Data excerpts
[Start of section]

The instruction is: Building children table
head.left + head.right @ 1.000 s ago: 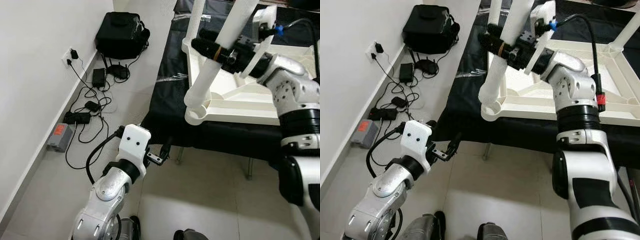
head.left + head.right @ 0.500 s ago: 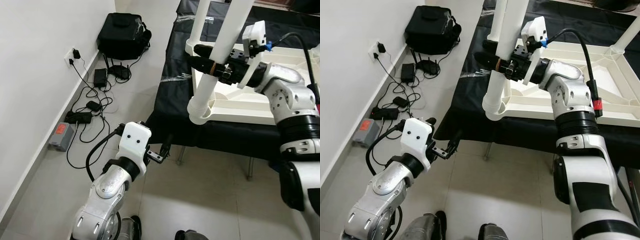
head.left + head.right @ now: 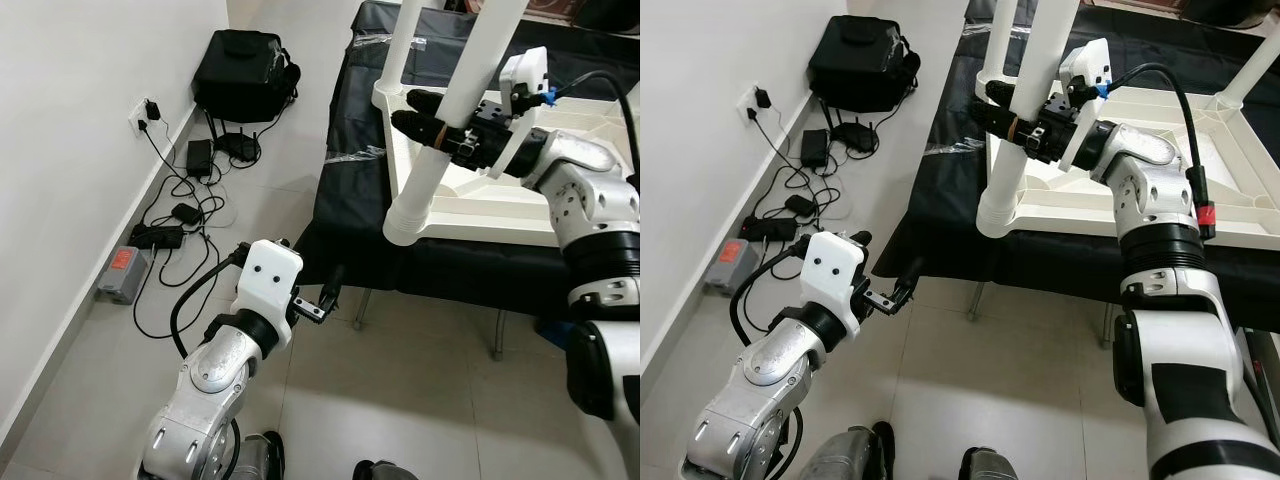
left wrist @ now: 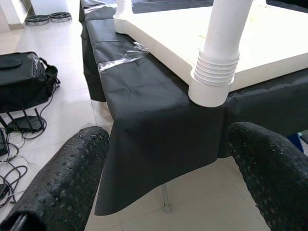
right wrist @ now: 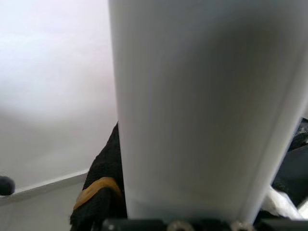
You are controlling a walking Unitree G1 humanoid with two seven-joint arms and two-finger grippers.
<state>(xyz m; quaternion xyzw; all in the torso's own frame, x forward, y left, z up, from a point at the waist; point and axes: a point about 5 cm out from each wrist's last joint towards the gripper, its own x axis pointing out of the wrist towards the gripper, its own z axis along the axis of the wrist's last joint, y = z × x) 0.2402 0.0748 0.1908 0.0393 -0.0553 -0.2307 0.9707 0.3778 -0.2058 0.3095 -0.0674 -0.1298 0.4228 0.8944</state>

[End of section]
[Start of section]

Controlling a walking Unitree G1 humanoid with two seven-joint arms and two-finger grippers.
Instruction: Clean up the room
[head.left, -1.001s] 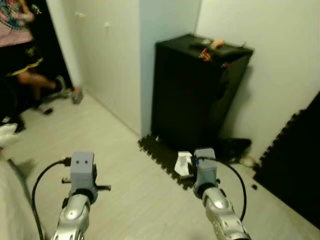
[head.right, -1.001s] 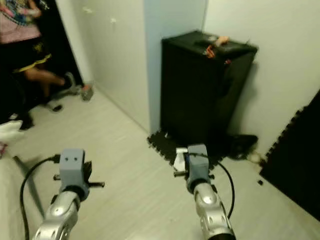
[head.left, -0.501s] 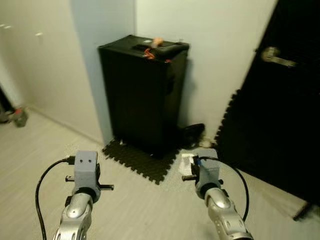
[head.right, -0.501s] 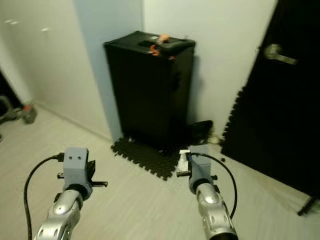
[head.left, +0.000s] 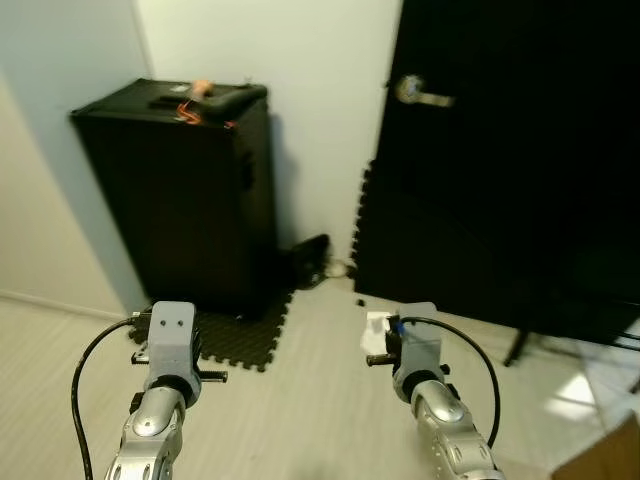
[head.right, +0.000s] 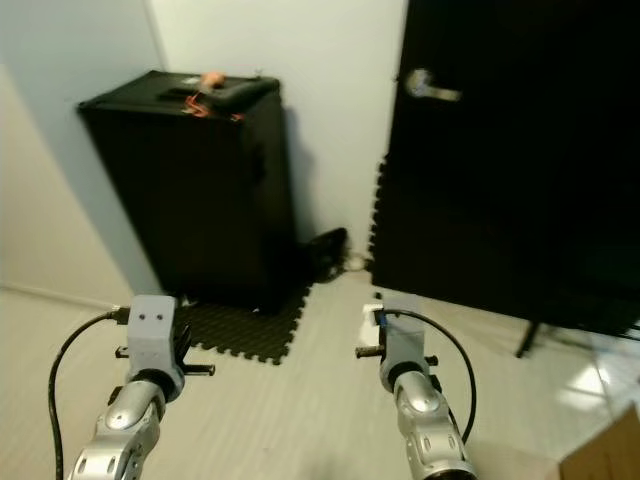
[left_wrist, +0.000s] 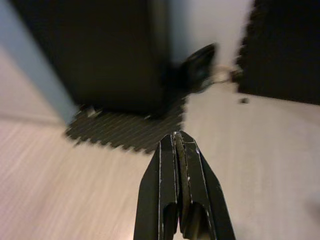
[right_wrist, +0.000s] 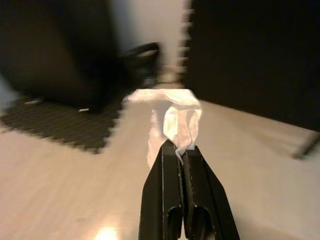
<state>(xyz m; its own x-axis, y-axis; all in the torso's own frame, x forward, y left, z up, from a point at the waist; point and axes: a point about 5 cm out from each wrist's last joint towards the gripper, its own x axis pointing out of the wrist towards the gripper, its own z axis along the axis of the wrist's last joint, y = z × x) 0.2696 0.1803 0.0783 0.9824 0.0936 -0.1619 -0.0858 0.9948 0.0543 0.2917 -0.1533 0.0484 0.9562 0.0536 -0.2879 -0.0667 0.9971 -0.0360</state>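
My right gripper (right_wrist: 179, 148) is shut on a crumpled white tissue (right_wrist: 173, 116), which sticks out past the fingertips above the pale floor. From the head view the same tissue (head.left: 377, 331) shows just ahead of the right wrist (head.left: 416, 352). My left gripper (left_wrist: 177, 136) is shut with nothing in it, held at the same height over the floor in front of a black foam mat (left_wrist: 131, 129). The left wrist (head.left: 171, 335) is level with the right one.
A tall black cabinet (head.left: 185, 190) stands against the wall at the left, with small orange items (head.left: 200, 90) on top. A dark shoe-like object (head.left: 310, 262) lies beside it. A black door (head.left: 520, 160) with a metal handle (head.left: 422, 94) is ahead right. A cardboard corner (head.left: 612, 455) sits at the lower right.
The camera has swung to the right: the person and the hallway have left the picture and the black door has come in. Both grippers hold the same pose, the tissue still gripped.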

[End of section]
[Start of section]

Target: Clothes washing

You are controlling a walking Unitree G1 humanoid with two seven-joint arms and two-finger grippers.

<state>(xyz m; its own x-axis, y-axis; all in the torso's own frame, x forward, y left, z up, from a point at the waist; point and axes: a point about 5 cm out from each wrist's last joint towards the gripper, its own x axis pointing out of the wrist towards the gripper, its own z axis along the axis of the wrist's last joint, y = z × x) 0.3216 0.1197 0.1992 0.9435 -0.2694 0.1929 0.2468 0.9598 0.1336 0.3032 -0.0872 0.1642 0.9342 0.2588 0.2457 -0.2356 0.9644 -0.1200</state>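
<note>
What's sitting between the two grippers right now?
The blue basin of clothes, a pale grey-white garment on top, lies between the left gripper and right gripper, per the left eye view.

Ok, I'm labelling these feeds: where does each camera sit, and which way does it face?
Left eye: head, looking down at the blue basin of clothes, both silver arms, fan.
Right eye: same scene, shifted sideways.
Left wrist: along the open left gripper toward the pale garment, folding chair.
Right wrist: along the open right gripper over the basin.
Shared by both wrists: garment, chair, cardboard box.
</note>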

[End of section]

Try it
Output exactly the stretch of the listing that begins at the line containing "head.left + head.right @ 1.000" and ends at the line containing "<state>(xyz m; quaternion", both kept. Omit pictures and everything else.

Completed exercise
head.left + head.right @ 1.000 s ago: 
head.left + head.right @ 0.500 s ago: 
head.left + head.right @ now: 
left wrist @ now: 
right wrist @ now: 
You are controlling a walking Unitree G1 humanoid with two seven-joint arms and two-finger grippers.
<state>(xyz m; quaternion xyzw; all in the torso's own frame, x forward, y left, z up, from a point at the waist; point and axes: a point about 5 cm out from each wrist's last joint towards the gripper, its own x axis pointing out of the wrist towards the gripper, its own z axis along the axis of the wrist's last joint, y = z × x) 0.2402 0.0748 0.1908 0.0393 -0.0553 -0.2307 0.9707 0.3778 -0.2058 0.3095 -0.0674 -0.1298 0.4228 0.8944</state>

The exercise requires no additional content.